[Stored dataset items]
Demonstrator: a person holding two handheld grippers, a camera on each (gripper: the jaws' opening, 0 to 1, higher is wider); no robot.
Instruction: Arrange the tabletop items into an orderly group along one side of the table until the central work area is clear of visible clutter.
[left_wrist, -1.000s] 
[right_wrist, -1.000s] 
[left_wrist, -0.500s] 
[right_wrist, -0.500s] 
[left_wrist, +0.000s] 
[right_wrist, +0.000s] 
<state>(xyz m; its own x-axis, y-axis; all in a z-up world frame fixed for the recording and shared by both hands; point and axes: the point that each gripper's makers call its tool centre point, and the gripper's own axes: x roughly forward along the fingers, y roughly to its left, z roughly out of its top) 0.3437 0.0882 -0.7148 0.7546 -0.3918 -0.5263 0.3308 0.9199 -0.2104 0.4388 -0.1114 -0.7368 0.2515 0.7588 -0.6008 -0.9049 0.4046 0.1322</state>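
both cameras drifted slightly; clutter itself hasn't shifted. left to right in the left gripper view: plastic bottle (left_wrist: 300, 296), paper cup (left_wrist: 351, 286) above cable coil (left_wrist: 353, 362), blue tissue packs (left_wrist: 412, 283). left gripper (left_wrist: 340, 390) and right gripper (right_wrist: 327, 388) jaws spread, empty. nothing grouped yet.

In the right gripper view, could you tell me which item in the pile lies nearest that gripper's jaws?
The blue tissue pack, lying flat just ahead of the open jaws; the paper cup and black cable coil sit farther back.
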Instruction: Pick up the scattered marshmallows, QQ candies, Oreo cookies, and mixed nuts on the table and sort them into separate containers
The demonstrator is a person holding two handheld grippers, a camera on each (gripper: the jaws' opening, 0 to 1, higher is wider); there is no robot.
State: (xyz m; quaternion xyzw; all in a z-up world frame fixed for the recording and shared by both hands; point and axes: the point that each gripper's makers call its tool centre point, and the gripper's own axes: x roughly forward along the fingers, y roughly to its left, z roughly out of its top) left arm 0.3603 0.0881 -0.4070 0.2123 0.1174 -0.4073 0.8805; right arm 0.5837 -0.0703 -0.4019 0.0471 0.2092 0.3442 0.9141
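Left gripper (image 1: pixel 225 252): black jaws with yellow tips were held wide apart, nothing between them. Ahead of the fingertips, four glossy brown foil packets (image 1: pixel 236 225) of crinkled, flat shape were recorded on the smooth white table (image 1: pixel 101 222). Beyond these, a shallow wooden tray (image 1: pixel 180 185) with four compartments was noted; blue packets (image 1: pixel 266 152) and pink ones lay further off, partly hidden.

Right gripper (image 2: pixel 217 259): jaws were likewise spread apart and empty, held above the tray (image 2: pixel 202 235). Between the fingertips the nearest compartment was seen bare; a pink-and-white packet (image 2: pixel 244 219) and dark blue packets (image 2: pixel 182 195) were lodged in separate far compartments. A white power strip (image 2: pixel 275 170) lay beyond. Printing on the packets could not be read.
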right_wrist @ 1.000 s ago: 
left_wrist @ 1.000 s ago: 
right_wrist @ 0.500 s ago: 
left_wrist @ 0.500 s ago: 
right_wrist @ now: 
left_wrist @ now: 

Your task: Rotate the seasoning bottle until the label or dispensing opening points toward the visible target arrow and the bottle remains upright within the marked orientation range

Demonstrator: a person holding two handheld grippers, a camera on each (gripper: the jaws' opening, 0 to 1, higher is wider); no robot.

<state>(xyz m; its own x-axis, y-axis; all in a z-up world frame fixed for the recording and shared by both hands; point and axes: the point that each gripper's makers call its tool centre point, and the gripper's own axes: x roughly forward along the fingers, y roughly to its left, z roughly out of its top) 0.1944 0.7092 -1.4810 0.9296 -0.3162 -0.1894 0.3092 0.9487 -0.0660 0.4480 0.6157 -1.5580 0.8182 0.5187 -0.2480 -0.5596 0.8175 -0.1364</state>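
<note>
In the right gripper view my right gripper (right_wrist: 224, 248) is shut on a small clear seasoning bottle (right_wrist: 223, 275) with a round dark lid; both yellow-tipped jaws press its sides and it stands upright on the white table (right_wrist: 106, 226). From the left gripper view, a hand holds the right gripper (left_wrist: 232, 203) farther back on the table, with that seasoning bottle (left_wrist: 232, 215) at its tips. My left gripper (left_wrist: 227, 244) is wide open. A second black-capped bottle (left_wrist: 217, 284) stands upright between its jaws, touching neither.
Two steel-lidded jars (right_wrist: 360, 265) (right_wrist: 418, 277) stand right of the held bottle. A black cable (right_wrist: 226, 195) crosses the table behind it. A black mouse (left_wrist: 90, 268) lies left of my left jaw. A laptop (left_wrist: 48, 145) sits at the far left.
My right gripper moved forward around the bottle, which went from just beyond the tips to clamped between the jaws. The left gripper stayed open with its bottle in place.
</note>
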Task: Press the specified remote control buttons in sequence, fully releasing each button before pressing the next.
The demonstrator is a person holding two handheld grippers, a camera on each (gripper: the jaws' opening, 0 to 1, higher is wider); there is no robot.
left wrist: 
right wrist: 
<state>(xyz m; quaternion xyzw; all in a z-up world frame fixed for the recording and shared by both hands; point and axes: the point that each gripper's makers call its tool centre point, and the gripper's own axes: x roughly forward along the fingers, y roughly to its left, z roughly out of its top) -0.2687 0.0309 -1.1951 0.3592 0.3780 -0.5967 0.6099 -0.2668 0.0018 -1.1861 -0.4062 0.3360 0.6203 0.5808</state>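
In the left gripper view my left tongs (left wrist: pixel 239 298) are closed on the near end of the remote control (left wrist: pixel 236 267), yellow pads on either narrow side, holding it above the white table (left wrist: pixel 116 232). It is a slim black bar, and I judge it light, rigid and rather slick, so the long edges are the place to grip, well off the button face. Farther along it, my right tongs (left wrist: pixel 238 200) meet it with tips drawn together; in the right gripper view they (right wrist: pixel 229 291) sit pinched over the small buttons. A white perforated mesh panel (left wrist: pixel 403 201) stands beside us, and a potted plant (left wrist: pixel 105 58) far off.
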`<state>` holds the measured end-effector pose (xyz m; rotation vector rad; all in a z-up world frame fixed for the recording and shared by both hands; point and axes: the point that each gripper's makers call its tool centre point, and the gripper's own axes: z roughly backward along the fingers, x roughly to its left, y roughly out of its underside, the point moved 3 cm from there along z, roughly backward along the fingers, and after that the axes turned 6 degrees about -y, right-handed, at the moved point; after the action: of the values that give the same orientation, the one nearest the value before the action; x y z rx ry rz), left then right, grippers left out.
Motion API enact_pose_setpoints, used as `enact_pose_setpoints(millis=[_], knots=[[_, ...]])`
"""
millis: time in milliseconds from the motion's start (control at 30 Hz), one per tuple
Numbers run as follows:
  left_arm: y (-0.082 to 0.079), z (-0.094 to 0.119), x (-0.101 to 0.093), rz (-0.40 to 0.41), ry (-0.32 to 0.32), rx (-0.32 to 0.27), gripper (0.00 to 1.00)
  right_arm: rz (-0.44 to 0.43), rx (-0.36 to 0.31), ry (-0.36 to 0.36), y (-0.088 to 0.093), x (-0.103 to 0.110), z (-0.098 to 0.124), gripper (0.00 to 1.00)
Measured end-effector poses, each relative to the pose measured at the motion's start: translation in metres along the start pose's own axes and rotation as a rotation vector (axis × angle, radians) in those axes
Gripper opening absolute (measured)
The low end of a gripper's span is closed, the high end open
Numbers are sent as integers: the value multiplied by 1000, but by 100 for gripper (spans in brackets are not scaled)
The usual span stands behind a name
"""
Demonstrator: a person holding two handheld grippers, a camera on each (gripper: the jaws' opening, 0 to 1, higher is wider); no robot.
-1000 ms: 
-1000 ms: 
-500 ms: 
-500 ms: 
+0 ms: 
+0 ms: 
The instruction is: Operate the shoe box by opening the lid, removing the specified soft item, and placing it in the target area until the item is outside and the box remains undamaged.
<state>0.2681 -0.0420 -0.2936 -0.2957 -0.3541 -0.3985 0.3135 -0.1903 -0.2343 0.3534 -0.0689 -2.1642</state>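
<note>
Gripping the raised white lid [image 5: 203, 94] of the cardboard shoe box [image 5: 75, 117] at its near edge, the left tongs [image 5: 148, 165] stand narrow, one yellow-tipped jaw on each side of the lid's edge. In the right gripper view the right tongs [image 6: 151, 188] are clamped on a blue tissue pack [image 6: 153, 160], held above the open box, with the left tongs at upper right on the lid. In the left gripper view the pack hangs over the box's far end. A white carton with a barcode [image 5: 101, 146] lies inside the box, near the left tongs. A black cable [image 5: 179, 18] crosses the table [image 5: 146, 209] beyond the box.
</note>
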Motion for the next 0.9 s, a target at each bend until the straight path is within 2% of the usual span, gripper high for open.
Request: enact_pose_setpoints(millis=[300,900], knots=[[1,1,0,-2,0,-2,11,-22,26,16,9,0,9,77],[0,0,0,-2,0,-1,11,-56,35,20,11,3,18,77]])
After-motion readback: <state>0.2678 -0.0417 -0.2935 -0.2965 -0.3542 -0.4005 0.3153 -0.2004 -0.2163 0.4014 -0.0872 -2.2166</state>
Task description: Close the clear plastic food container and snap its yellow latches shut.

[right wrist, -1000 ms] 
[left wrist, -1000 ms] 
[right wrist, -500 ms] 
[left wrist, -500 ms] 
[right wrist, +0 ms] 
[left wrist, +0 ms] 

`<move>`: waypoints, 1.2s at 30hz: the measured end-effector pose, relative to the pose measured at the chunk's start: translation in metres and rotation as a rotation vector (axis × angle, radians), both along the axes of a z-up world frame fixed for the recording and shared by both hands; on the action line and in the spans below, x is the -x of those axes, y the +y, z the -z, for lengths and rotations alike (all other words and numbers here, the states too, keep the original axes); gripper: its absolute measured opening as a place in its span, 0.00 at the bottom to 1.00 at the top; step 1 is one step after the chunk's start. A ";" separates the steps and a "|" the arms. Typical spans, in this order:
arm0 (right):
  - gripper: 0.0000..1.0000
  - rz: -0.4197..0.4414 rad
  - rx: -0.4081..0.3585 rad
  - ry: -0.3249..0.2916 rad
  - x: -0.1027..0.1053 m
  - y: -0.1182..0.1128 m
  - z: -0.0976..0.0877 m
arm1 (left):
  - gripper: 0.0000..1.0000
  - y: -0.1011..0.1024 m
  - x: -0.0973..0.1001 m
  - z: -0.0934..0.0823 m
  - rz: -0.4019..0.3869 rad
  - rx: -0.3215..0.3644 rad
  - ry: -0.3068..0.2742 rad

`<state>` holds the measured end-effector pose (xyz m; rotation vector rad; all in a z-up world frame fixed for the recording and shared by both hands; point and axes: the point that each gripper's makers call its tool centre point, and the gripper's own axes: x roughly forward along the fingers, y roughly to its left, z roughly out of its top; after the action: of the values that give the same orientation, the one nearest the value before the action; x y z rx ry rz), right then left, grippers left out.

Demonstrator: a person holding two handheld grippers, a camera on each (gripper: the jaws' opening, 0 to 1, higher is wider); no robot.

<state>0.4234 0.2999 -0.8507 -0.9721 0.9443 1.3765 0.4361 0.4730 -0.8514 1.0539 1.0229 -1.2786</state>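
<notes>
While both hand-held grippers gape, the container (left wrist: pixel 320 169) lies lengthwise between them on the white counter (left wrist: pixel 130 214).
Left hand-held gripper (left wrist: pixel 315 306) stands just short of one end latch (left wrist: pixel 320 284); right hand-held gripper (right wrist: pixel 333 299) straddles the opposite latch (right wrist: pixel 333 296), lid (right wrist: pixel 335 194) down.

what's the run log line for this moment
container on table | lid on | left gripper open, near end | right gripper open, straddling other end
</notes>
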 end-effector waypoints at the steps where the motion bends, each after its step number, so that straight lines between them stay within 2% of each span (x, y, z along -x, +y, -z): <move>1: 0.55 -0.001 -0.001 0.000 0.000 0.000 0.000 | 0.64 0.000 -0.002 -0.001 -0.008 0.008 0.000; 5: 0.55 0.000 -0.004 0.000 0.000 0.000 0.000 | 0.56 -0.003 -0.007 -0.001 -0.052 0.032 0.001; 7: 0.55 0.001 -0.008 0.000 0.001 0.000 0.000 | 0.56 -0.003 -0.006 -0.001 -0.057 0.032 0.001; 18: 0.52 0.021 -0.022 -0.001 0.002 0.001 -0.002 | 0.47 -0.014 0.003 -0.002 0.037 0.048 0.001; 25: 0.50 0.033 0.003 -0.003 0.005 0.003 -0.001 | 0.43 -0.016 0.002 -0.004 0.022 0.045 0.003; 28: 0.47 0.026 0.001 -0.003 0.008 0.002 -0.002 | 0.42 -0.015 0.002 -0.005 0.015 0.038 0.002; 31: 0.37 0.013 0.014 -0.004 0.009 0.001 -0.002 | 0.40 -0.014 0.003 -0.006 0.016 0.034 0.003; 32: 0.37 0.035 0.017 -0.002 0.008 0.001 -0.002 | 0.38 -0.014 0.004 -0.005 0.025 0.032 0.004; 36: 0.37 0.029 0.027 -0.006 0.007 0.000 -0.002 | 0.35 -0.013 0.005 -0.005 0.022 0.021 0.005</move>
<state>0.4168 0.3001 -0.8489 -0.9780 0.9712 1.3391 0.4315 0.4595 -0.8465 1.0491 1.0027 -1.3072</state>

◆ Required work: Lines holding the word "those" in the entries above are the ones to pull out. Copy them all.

◆ Solution for this problem:
Measured end-effector poses, each relative to the pose measured at the motion's start: translation in metres along the start pose's own axes and rotation as a rotation vector (axis × angle, radians) in those axes
`<move>`: waypoints, 1.2s at 30hz: the measured end-effector pose, relative to the pose measured at the chunk's start: translation in metres and rotation as a rotation vector (axis × angle, radians), both along the axes of a z-up world frame fixed for the recording and shared by both hands; on the action line and in the spans below, x is the -x of those axes, y the +y, z the -z, for lengths and rotations alike (all other words and numbers here, the states too, keep the original axes); gripper: its absolute measured opening as a place in its span, 0.00 at the bottom to 1.00 at the top; step 1 is one step after the chunk's start. A ";" separates the steps and a "|" the arms. Typical spans, in this order:

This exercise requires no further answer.